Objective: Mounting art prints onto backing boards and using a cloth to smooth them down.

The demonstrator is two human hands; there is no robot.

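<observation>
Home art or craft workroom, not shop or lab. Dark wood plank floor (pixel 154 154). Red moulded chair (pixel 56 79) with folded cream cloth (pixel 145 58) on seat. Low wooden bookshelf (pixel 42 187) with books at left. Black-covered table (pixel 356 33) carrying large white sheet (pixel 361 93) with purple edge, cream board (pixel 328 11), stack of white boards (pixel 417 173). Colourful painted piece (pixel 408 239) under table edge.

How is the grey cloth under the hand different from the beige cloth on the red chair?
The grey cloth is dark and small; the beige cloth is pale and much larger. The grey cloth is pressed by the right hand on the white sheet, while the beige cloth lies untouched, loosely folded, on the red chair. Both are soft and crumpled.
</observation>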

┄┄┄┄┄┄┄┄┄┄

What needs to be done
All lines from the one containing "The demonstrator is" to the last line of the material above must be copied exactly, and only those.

Exercise answer
The demonstrator is two human hands; there is no robot.

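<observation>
Home art or craft workroom, not shop or lab. Dark wood plank floor (pixel 154 154). Red moulded chair (pixel 56 79) with folded cream cloth (pixel 145 58) on seat. Low wooden bookshelf (pixel 42 187) with books at left. Black-covered table (pixel 356 33) carrying large white sheet (pixel 361 93) with purple edge, cream board (pixel 328 11), stack of white boards (pixel 417 173). Colourful painted piece (pixel 408 239) under table edge.

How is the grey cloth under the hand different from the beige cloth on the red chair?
The grey cloth is dark and small; the beige cloth is pale and much larger. The grey cloth is pressed by the right hand on the white sheet, while the beige cloth lies untouched, loosely folded, on the red chair. Both are soft and crumpled.
</observation>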

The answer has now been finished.